__Task goal__: For this exercise, repeat every line of the material exactly.
========
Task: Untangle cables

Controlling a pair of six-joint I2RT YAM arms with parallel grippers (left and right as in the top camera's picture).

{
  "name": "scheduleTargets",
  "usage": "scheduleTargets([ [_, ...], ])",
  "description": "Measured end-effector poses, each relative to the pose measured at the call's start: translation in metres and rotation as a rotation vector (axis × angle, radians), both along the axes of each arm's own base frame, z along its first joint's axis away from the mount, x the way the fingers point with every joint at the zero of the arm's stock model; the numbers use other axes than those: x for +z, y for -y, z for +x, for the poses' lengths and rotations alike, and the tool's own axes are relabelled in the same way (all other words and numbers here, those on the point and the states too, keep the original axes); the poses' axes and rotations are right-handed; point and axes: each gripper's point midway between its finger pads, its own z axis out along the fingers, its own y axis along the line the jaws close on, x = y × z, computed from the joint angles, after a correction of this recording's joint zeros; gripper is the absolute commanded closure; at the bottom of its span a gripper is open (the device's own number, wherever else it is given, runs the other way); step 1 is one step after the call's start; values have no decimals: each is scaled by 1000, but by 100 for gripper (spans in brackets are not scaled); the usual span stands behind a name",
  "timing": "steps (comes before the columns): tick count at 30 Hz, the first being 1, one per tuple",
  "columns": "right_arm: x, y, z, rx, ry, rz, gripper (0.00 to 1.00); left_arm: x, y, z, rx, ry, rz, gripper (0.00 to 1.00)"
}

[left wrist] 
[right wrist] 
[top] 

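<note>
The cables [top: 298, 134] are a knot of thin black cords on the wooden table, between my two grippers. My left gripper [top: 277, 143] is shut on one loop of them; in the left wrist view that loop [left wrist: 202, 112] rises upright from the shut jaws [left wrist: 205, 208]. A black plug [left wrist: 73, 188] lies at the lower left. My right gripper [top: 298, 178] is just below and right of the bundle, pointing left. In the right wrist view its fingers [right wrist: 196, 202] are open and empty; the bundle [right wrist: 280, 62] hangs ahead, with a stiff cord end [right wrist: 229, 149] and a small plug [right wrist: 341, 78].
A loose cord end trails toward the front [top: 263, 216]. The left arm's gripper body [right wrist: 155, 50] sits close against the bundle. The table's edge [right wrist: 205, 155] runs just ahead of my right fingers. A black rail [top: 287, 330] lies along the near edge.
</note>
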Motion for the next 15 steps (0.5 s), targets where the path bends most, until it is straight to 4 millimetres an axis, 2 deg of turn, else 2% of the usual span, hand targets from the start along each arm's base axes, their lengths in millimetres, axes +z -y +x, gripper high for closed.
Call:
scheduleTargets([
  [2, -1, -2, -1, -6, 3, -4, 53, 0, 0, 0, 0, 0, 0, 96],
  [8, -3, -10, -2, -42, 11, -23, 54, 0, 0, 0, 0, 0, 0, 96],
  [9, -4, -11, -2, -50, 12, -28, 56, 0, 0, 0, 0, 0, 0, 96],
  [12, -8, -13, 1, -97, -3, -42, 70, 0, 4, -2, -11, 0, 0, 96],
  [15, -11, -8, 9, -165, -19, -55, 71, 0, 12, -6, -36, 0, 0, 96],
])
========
__Response__:
Task: Untangle cables

Controlling a pair of six-joint I2RT YAM arms with parallel grippers (left and right as in the top camera's picture).

{
  "name": "scheduleTargets",
  "usage": "scheduleTargets([ [_, ...], ])",
  "description": "Measured end-effector poses, each relative to the pose measured at the call's start: translation in metres and rotation as a rotation vector (axis × angle, radians), both along the axes of each arm's own base frame, z along its first joint's axis away from the mount, x the way the fingers point with every joint at the zero of the arm's stock model; the numbers use other axes than those: x for +z, y for -y, z for +x, for the poses' lengths and rotations alike, and the tool's own axes are relabelled in the same way (all other words and numbers here, those on the point and the states too, keep the original axes); the poses' axes and rotations are right-handed; point and axes: each gripper's point midway between its finger pads, its own z axis out along the fingers, its own y axis along the line the jaws close on, x = y × z, computed from the joint angles, after a correction of this recording's joint zeros; gripper is the absolute commanded closure; at the bottom of its span a gripper is open (the device's own number, wherever else it is given, runs the other way); step 1 is one step after the call's start; values have no decimals: each is scaled by 1000, but by 100 for gripper (spans in brackets are not scaled); the usual span stands behind a name",
  "timing": "steps (comes before the columns): tick count at 30 Hz, the first being 1, one per tuple",
  "columns": "right_arm: x, y, z, rx, ry, rz, gripper (0.00 to 1.00); left_arm: x, y, z, rx, ry, rz, gripper (0.00 to 1.00)"
}

[left wrist] 
[right wrist] 
[top] 

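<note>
The cables [top: 298, 134] are a knot of thin black cords on the wooden table, between my two grippers. My left gripper [top: 277, 143] is shut on one loop of them; in the left wrist view that loop [left wrist: 202, 112] rises upright from the shut jaws [left wrist: 205, 208]. A black plug [left wrist: 73, 188] lies at the lower left. My right gripper [top: 298, 178] is just below and right of the bundle, pointing left. In the right wrist view its fingers [right wrist: 196, 202] are open and empty; the bundle [right wrist: 280, 62] hangs ahead, with a stiff cord end [right wrist: 229, 149] and a small plug [right wrist: 341, 78].
A loose cord end trails toward the front [top: 263, 216]. The left arm's gripper body [right wrist: 155, 50] sits close against the bundle. The table's edge [right wrist: 205, 155] runs just ahead of my right fingers. A black rail [top: 287, 330] lies along the near edge.
</note>
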Motion for the next 15 steps (0.5 s), targets where the path bends most, until it is straight to 4 millimetres an axis, 2 deg of turn, else 2% of the usual span, hand targets from the start along each arm's base axes, their lengths in millimetres, axes +z -y +x, gripper high for closed.
Call:
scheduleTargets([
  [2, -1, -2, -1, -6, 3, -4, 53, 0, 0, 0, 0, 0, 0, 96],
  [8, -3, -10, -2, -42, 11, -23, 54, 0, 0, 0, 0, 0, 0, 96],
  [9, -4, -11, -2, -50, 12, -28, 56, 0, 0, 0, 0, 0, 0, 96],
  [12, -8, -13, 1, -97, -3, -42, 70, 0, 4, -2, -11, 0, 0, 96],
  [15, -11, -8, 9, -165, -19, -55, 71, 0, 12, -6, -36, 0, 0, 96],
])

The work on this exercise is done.